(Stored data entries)
────────────────

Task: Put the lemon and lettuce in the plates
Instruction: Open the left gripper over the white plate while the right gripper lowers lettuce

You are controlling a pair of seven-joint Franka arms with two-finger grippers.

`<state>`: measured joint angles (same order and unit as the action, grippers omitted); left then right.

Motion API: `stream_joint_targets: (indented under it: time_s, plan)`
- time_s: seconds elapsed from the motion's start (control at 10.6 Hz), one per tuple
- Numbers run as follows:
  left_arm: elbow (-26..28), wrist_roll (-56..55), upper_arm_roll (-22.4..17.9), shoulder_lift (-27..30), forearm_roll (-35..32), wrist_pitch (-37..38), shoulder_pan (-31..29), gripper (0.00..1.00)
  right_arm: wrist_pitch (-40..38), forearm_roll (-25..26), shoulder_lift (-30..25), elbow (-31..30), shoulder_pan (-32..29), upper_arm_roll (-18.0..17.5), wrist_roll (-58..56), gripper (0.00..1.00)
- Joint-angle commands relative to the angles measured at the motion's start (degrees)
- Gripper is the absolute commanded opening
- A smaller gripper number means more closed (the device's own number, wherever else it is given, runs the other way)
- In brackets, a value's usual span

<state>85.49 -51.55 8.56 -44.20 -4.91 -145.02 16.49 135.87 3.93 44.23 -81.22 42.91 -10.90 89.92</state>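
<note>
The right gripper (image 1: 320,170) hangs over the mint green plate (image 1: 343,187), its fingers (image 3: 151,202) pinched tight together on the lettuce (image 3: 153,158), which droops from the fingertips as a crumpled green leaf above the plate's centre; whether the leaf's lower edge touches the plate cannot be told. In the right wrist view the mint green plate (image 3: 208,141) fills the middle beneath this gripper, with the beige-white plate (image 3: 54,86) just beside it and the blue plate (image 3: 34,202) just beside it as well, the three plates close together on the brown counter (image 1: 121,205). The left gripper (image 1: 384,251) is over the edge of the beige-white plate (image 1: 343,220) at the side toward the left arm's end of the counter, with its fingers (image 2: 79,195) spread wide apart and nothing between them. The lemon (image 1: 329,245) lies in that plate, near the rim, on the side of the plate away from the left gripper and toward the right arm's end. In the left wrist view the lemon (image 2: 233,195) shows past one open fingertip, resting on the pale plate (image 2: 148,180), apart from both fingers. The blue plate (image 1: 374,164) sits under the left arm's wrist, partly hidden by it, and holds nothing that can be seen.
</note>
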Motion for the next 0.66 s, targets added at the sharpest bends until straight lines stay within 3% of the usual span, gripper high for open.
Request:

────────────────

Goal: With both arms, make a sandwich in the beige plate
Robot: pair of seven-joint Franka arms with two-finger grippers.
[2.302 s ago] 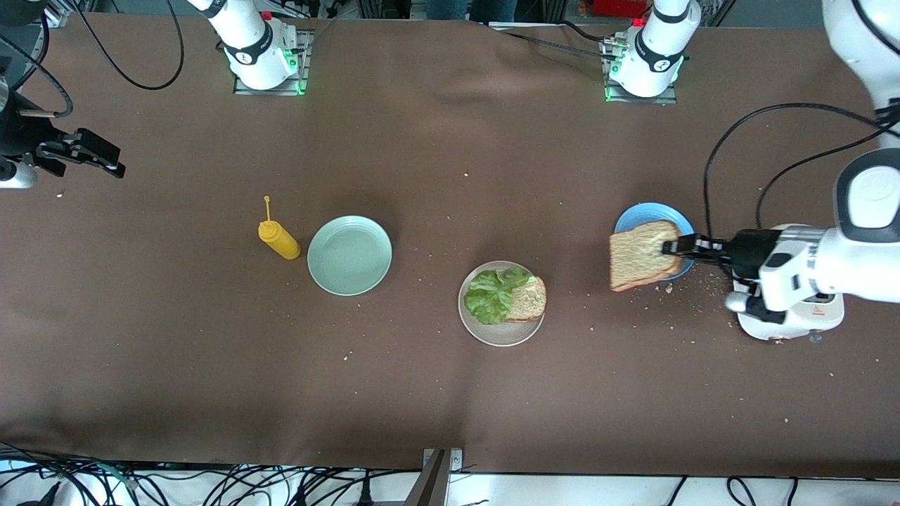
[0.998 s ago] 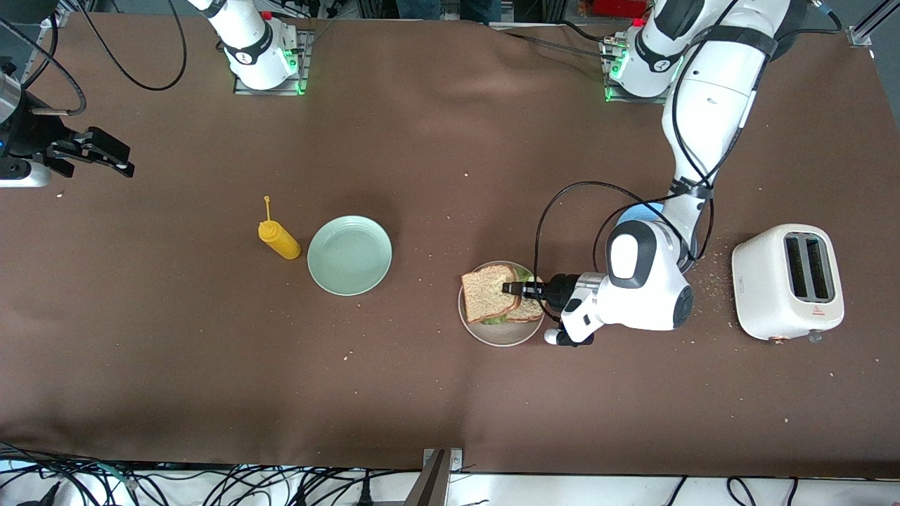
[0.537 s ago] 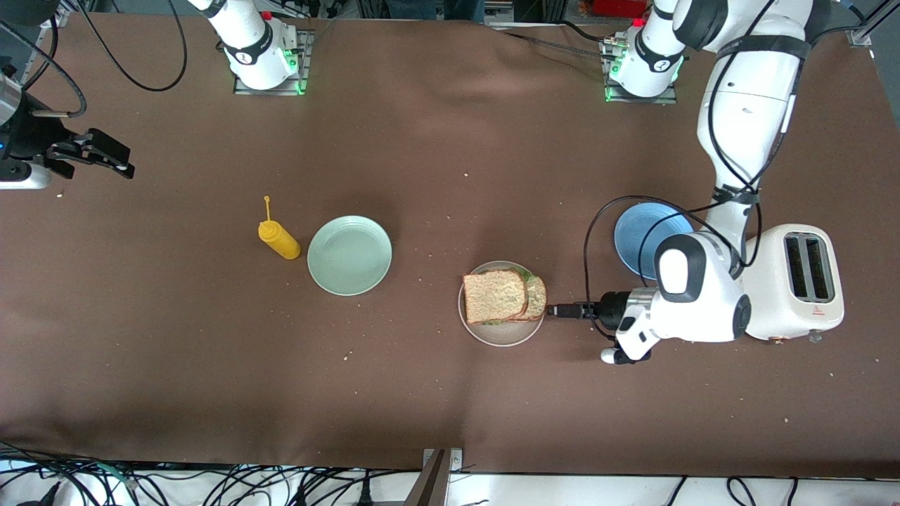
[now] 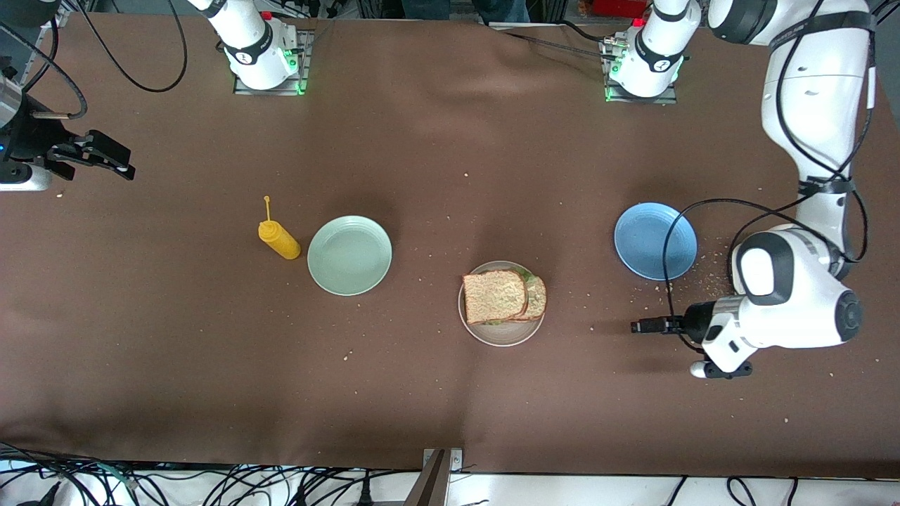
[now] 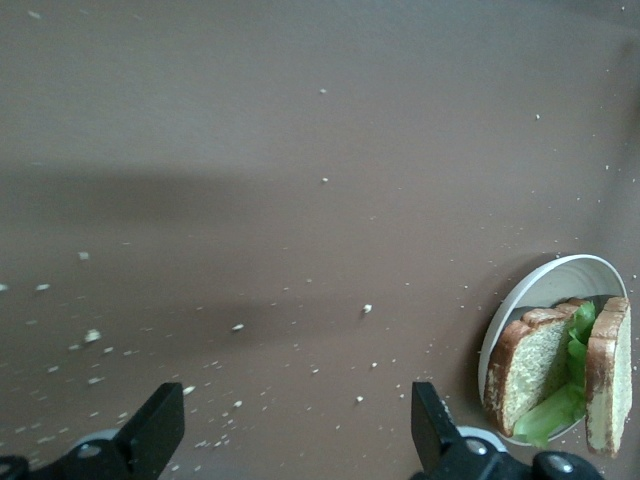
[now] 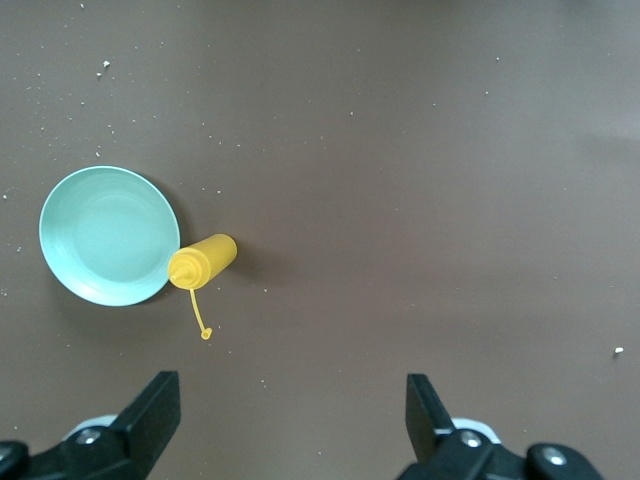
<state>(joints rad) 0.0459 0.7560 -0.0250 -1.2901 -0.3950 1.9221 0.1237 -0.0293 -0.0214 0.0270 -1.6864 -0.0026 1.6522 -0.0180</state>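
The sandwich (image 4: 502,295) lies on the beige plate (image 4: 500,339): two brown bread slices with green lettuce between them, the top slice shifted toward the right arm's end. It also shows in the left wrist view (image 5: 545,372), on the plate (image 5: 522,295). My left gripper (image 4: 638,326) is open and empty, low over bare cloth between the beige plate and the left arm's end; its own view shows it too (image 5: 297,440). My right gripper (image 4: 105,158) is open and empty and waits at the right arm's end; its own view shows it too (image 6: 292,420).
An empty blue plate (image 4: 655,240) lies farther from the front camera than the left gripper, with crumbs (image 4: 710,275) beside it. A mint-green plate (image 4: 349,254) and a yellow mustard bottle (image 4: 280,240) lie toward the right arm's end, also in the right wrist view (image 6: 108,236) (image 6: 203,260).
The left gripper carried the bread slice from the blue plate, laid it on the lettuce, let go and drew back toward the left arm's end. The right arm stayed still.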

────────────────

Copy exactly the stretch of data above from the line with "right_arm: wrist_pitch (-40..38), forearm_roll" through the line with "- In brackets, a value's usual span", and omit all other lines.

▸ Answer to the problem
  right_arm: wrist_pitch (-40..38), forearm_roll (-25..26), shoulder_lift (-30..25), elbow (-31..30), shoulder_pan (-32..29), upper_arm_roll (-18.0..17.5), wrist_roll (-58..56), gripper (0.00..1.00)
- Joint-angle commands relative to the angles measured at the motion's start (degrees)
- Gripper is the absolute commanded opening
- A smaller gripper number means more closed (the device's own number, wherever else it is given, runs the other way)
- In brackets, a value's usual span

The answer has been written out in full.